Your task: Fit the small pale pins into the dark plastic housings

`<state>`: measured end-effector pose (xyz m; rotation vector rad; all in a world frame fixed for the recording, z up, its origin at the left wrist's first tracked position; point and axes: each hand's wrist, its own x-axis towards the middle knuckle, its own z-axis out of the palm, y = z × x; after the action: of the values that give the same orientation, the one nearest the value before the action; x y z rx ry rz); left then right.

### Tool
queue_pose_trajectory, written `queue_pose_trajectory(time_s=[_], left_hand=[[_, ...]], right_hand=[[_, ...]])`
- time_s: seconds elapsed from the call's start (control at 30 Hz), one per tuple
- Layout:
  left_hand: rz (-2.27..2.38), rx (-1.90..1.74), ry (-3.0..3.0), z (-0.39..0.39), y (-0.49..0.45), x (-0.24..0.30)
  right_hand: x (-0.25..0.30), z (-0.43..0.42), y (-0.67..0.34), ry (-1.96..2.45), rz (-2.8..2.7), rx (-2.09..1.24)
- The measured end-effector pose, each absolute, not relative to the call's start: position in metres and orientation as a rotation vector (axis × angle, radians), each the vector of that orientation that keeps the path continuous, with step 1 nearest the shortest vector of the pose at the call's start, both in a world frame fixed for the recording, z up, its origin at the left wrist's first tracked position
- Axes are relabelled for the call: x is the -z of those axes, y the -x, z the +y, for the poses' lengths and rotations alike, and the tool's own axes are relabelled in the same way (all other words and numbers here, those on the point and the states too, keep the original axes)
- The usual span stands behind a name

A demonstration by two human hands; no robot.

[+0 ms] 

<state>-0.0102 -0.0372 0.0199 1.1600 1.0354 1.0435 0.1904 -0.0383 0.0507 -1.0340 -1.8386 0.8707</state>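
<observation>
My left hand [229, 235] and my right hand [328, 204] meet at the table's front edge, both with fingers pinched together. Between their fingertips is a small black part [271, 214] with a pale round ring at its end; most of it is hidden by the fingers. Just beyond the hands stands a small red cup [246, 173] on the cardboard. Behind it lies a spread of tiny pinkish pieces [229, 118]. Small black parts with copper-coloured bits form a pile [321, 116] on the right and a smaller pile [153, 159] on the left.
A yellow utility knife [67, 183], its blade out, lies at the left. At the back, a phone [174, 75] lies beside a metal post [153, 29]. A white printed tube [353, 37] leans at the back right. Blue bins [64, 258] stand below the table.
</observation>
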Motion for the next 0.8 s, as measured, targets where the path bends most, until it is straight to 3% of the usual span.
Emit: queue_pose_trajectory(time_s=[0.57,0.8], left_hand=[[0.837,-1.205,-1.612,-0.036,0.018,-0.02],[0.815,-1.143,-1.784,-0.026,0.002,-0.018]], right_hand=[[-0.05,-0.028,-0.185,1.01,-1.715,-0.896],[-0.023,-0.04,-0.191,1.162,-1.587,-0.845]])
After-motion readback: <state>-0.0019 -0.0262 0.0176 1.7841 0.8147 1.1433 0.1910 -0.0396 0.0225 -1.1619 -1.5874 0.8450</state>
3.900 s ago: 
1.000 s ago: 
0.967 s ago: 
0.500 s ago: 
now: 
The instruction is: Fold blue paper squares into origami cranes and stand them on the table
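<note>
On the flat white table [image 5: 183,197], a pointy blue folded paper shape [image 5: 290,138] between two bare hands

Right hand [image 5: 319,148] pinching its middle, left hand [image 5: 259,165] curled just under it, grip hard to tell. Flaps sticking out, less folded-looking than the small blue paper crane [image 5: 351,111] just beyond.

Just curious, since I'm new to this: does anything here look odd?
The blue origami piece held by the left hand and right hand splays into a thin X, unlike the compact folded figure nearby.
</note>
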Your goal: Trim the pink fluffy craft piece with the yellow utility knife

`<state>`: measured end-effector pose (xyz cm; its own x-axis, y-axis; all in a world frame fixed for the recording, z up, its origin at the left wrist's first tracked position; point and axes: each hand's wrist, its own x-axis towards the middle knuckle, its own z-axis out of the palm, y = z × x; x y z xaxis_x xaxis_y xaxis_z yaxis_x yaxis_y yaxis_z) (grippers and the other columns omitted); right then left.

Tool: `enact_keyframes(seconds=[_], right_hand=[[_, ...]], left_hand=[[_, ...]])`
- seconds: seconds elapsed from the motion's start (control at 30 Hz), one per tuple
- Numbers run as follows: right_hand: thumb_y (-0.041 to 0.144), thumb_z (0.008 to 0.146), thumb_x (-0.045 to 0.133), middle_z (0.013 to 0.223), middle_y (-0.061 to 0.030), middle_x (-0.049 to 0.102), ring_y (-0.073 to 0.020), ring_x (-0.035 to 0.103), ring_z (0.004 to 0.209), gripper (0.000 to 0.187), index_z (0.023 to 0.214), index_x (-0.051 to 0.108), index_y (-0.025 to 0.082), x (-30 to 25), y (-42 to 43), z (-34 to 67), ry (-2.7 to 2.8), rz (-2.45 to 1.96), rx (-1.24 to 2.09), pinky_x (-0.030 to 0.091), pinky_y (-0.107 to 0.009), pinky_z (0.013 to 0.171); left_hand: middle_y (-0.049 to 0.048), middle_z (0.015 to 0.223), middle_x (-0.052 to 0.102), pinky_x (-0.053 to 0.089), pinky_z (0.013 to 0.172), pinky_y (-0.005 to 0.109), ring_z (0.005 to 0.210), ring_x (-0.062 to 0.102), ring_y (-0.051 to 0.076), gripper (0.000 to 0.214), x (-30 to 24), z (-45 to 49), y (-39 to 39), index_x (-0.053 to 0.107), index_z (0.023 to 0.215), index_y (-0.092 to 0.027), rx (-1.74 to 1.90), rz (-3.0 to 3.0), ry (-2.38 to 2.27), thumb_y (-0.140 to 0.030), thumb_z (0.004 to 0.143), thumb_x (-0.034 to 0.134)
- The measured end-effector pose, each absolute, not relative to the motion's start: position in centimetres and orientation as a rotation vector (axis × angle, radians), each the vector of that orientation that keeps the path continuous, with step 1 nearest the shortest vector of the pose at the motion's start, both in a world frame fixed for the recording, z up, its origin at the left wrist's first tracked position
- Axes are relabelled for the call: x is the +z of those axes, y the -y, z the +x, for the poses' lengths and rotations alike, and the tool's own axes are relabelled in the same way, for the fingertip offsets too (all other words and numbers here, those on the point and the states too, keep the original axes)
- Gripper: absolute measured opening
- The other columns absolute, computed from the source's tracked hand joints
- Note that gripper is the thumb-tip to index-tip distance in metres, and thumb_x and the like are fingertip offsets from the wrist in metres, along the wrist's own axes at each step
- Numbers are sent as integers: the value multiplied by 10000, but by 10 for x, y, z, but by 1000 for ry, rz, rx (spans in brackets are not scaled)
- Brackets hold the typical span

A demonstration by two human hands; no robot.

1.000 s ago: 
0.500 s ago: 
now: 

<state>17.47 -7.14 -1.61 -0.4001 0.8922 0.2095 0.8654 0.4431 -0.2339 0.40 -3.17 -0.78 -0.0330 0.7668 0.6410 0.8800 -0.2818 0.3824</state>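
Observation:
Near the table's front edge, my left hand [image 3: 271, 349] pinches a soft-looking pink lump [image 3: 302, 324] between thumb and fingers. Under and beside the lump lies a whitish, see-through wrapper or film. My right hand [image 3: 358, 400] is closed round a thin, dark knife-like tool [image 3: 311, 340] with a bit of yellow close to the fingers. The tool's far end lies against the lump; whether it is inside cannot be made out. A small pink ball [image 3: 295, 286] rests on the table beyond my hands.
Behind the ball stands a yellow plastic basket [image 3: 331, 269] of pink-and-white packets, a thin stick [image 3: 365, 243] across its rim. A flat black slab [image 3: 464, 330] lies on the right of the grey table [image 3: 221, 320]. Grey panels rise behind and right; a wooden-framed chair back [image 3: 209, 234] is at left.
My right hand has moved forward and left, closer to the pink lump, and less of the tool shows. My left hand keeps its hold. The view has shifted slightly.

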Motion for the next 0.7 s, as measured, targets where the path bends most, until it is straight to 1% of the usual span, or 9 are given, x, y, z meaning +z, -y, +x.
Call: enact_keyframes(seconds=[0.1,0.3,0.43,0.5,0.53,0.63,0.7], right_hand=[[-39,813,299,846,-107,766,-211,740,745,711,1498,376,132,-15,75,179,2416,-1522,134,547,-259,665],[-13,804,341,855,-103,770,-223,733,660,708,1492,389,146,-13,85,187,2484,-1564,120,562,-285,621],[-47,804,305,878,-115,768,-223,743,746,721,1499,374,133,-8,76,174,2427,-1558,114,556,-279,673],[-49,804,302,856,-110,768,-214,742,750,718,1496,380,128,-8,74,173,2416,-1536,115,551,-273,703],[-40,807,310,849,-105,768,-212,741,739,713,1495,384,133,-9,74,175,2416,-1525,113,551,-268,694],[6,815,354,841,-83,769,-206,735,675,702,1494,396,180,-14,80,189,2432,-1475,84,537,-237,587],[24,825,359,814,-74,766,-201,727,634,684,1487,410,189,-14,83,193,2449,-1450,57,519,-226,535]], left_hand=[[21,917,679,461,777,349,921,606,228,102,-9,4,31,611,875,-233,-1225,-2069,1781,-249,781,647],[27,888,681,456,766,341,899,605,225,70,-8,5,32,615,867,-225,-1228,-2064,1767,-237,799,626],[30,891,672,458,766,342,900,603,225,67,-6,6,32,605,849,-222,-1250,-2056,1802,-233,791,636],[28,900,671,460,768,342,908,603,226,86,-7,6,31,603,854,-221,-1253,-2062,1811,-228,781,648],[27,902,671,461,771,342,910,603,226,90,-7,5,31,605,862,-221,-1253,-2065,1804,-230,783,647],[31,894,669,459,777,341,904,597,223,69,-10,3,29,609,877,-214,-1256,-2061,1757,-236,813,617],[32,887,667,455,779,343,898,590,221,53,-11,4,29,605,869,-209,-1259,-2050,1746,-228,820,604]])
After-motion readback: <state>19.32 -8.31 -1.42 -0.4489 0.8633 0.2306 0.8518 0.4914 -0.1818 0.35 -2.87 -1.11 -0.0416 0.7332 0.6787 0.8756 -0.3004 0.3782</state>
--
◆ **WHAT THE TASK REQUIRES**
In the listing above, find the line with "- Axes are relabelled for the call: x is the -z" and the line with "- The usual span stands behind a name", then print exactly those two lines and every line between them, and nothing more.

◆ **ANSWER SECTION**
- Axes are relabelled for the call: x is the -z of those axes, y the -x, z the +y, for the poses' lengths and rotations alike, and the tool's own axes are relabelled in the same way (all other words and numbers here, those on the point and the states too, keep the original axes)
- The usual span stands behind a name

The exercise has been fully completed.